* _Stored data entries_
:::

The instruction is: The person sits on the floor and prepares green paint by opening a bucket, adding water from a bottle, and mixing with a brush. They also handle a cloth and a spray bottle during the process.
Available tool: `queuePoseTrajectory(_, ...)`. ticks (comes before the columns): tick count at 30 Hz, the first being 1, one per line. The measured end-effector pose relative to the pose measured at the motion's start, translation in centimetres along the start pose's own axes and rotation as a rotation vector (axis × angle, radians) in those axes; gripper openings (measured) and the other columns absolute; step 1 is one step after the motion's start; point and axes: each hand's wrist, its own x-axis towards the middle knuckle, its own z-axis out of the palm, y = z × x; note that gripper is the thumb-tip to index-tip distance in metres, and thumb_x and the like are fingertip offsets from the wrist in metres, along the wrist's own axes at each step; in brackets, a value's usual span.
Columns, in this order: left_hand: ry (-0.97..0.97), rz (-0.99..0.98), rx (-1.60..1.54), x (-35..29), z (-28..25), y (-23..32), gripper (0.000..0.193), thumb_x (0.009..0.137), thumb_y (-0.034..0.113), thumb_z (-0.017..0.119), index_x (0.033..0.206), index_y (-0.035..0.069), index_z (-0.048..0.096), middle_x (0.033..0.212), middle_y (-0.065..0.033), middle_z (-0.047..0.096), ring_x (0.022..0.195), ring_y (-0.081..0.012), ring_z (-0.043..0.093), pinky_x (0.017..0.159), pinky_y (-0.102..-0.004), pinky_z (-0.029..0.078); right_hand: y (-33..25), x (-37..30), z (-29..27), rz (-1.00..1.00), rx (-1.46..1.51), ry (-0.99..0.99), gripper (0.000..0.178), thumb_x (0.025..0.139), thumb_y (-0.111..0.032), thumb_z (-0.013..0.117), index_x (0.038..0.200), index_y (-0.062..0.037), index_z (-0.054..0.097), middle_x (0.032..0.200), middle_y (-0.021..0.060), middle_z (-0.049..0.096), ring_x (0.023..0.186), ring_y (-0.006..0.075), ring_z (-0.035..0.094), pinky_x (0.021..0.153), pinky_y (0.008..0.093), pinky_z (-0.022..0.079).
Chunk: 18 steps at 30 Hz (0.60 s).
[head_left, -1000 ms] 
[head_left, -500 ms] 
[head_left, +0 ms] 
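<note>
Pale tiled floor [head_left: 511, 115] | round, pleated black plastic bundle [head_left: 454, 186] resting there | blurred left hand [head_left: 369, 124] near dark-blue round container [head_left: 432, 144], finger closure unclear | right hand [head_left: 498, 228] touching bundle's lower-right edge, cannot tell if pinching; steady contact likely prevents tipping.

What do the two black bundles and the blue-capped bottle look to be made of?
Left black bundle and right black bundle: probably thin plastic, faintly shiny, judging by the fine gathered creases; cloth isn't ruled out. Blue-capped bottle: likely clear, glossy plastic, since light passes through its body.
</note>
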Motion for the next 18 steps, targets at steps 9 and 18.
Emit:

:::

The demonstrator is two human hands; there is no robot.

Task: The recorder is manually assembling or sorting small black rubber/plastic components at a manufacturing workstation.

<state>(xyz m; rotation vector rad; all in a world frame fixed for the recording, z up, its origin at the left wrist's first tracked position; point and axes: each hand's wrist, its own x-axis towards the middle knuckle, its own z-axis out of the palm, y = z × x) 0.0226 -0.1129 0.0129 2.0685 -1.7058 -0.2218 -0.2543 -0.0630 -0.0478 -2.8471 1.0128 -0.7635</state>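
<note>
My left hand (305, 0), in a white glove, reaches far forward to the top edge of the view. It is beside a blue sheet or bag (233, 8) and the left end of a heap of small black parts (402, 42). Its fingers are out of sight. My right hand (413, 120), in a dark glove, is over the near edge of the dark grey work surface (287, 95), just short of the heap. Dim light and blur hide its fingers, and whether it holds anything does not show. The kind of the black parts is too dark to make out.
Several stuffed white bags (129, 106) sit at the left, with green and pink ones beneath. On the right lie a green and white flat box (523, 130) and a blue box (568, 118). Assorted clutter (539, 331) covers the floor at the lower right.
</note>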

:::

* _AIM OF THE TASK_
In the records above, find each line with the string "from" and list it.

* _ANSWER TO THIS EXERCISE_
The instruction is: The person sits on the floor and prepares green paint by opening a bucket, adding water from a bottle, and mixing with a brush. They also handle a cloth and a spray bottle during the process.
Available tool: `queuePoseTrajectory(_, ...)`. ticks (comes before the columns): tick count at 30 Hz, the first being 1, one per line. The measured end-effector pose relative to the pose measured at the motion's start, translation in centimetres along the start pose's own axes and rotation as a rotation vector (axis × angle, radians) in those axes; gripper openings (measured) and the other columns absolute; step 1 is one step after the motion's start; point and axes: each hand's wrist, its own x-axis towards the middle knuckle, its own z-axis out of the palm, y = z × x; note that gripper is the thumb-tip to index-tip distance in metres, and thumb_x and the like are fingertip offsets from the wrist in metres, along the wrist's own axes at each step; in brackets, a value's usual span.

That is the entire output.